Re: [RFC] Fix full memory barrier on SPARC-V8
From: Geert Bosch Date: Mon, 27 Jun 2011 22:21:47 -0400 > On Jun 27, 2011, at 19:53, David Miller wrote: > >> Adding a ldstub here is going to be really expensive, on UltraSparc >> that can be 36+ cycles even on a cache hit. > > Yes, synchronization in multi-CPU systems is expensive. > If it's really cheap, you're probably doing something wrong. First, I fundamentally disagree with this assertion. The reason proper memory barriers exist is so that you don't need nonsense like these proposed atomics to get proper memory operation ordering. A proper membar on your v9 test system is orders of magnitude cheaper than this stbar+ldstub business. You then go on to speak about LEON, does LEON implement PSO?
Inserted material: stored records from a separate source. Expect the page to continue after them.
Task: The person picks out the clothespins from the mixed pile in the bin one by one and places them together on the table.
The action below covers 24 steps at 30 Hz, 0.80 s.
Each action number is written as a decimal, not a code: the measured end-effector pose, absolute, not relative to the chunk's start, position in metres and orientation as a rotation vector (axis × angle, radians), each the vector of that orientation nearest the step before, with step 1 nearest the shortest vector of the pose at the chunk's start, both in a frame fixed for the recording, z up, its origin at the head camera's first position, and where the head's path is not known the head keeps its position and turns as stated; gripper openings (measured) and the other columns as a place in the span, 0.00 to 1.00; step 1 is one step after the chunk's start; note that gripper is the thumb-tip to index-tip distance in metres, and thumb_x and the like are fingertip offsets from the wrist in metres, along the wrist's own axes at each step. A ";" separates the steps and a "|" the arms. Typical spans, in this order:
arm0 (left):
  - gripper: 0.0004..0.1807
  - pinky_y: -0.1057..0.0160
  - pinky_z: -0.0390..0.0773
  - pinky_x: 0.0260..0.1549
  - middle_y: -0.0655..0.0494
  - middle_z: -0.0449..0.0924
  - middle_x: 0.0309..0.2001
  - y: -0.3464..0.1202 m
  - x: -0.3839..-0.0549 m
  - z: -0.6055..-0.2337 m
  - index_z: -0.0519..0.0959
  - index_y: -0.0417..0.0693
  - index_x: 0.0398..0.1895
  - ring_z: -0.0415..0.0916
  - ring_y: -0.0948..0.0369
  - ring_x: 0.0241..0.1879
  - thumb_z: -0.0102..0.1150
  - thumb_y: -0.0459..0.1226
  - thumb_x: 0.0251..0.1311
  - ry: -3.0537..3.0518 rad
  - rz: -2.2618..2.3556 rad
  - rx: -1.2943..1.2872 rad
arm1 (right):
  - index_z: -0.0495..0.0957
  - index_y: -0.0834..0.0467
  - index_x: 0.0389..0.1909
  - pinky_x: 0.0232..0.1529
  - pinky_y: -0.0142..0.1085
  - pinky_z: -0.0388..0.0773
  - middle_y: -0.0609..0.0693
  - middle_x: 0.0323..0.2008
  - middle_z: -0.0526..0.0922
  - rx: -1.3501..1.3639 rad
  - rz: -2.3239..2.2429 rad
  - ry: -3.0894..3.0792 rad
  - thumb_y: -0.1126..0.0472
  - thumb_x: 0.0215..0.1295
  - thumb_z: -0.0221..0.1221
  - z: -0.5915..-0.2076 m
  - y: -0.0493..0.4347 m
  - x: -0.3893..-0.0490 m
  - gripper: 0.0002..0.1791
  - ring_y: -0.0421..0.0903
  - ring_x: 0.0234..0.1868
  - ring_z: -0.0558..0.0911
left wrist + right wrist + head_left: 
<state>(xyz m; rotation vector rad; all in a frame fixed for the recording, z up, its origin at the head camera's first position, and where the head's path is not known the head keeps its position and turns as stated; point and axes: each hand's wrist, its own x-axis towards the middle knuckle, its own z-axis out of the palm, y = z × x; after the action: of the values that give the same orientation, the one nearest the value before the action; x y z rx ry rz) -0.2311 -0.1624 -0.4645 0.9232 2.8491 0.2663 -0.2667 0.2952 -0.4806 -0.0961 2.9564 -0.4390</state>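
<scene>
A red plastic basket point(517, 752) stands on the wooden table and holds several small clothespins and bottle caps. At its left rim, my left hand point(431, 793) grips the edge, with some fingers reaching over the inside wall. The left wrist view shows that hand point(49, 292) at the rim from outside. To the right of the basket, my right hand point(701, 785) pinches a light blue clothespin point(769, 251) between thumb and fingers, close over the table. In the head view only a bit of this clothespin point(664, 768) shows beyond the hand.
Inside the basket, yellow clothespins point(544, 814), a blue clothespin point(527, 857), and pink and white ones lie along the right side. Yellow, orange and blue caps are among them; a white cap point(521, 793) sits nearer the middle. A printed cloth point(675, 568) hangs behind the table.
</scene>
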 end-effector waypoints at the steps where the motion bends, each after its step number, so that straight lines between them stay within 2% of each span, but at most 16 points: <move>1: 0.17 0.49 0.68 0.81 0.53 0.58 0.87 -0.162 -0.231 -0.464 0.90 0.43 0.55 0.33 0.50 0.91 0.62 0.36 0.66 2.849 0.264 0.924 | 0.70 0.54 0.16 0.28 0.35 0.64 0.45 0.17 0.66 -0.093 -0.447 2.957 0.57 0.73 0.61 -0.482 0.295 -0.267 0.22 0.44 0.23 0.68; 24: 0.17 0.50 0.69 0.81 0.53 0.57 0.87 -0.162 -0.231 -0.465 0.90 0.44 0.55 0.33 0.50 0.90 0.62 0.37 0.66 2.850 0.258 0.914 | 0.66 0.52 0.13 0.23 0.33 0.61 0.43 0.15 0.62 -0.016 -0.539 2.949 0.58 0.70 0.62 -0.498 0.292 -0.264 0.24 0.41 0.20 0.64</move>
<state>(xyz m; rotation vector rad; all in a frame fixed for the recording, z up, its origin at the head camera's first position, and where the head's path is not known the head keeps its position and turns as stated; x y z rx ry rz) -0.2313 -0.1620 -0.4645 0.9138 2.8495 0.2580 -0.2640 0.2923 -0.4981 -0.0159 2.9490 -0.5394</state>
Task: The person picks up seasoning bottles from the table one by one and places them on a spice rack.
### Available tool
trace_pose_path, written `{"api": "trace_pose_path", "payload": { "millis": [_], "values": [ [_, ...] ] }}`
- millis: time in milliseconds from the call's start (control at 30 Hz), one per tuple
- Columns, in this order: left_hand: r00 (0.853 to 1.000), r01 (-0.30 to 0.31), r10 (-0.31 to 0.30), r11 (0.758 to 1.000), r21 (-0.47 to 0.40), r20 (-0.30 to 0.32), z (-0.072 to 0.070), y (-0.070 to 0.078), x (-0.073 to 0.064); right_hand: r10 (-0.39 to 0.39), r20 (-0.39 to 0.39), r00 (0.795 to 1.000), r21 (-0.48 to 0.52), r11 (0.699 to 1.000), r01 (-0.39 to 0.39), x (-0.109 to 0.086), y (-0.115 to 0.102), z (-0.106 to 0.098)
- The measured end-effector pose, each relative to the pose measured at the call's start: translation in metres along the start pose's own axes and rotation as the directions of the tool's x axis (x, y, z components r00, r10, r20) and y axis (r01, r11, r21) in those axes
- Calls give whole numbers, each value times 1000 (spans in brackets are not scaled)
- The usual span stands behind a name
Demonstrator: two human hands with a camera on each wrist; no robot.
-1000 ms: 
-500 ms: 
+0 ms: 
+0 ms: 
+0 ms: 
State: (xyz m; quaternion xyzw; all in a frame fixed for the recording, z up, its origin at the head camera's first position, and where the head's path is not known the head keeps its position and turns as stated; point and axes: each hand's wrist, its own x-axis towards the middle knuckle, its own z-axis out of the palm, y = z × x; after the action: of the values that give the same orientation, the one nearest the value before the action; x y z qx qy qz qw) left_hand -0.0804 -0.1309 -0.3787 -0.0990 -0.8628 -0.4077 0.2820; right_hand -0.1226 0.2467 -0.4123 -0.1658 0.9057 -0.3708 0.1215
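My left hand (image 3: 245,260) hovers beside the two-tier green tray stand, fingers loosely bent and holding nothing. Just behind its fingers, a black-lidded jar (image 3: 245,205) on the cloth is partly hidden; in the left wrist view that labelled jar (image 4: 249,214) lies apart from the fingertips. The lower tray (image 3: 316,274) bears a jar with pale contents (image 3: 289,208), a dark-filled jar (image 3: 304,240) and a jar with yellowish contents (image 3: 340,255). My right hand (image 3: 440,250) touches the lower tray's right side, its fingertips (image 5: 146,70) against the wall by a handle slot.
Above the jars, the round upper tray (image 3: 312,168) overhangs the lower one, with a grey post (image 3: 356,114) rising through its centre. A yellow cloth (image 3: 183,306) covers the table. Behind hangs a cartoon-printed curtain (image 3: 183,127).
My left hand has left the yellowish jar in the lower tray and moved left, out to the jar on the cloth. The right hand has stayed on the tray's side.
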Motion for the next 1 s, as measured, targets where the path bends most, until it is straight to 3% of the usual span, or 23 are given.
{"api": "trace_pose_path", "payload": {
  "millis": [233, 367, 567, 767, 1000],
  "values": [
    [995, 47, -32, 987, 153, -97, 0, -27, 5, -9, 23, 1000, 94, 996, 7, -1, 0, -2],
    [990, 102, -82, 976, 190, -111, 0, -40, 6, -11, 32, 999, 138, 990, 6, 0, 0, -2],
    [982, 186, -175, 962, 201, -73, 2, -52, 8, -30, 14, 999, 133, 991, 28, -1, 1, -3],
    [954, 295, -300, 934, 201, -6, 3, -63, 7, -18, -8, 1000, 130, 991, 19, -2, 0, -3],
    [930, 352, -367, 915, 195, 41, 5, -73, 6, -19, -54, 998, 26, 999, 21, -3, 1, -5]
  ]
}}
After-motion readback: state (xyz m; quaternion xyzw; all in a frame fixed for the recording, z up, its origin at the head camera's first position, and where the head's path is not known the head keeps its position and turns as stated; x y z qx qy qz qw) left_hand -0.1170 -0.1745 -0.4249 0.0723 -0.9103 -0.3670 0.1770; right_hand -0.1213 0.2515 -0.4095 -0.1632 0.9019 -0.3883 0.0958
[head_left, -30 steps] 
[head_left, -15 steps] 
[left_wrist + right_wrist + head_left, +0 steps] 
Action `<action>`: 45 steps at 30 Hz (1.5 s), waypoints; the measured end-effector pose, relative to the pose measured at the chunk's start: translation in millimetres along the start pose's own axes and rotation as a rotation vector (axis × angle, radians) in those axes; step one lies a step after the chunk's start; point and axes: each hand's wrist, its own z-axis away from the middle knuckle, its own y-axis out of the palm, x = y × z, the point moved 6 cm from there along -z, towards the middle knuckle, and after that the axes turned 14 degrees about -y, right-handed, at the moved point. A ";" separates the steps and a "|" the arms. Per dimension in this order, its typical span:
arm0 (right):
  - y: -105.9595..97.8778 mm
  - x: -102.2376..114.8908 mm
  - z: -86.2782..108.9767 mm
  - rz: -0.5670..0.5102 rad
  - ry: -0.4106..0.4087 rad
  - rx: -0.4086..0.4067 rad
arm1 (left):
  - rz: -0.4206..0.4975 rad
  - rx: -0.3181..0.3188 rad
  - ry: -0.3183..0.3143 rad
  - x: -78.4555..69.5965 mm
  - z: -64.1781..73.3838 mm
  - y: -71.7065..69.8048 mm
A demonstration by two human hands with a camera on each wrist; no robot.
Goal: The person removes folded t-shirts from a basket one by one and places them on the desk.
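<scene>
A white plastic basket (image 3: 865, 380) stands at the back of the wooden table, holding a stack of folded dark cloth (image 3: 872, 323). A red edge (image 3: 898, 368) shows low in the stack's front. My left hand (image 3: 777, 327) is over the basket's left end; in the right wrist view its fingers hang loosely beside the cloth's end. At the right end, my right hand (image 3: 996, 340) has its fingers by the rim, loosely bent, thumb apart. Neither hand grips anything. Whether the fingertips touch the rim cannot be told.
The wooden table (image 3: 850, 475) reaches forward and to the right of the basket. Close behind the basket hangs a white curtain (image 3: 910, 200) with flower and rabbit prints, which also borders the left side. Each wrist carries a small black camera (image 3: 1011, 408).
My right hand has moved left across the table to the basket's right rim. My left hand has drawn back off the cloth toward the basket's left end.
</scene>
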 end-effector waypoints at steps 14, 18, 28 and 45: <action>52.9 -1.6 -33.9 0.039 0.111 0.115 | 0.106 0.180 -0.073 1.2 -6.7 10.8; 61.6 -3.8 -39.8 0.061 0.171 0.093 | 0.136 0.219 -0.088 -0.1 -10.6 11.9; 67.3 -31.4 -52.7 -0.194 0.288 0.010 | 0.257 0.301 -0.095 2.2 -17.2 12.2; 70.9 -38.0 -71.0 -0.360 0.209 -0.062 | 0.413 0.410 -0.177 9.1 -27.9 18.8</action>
Re: [RFC] Fix full memory barrier on SPARC-V8
On Jun 27, 2011, at 19:53, David Miller wrote: > I'm trying to find the part of the v8 manual that says there is > a situation where we should use "stbar" and a "ldstub" to implement > proper memory barriers. In particular I'm looking in Appendix J, > "Programming with the memory models." Where is the description? See J.7, and study why the store instructions are replaces by SWAP. > > Adding a ldstub here is going to be really expensive, on UltraSparc > that can be 36+ cycles even on a cache hit. Yes, synchronization in multi-CPU systems is expensive. If it's really cheap, you're probably doing something wrong. > Also, the more I think about it, the issue really is that one is > trying to run v8 code on a v9 cpu. Double no: 1. No, my primary concern is about v8 code running on multiprocessor systems implementing the SPARC v8 architecture (LEON3 in particular) 2. No, a SPARCv8 compliant binary should run correctly on both SPARCv8 and SPARCv9. The entire raison-d'ĂȘtre for the SPARC architecture is so we can write code based on the architecture, and have it run correctly on all implementations. -Geert
Re: [RFC] Fix full memory barrier on SPARC-V8
From: Geert Bosch Date: Mon, 27 Jun 2011 19:36:06 -0400 > On Jun 27, 2011, at 19:00, David Miller wrote: > >> V8 can only reorder stores, that's why it only has a 'stbar' >> instruction. I'm not so sure I agree with trying to paper over the >> fact that someone has compiled code for v8 that's going to run on a v9 >> cpu. > > That's not the issue. While it is true that all stores will be > submitted in order , this does not guarantee store-load > consistency. In particular on a multiprocessor, each individual > processor has it's own store buffers and cannot see what is in the > other CPUs store buffet. In the end all stores will be committed to > memory in a sequential order, but that is not sufficient. The use of > a load-store instruction is needed to achieve a full barrier. The > SPARC architecture manuals describe this in detail. I'm trying to find the part of the v8 manual that says there is a situation where we should use "stbar" and a "ldstub" to implement proper memory barriers. In particular I'm looking in Appendix J, "Programming with the memory models." Where is the description? Adding a ldstub here is going to be really expensive, on UltraSparc that can be 36+ cycles even on a cache hit. Also, the more I think about it, the issue really is that one is trying to run v8 code on a v9 cpu. And this is because no v8 cpu ever implemented anything other than "Strong Consistency", so on a v8 cpu you would never run into this problem. I really think the answer in this situation is "compile code for the actual processor you're targetting, especially if you want features with processor specific behaviors, such as atomics and memory barriers, to work properly."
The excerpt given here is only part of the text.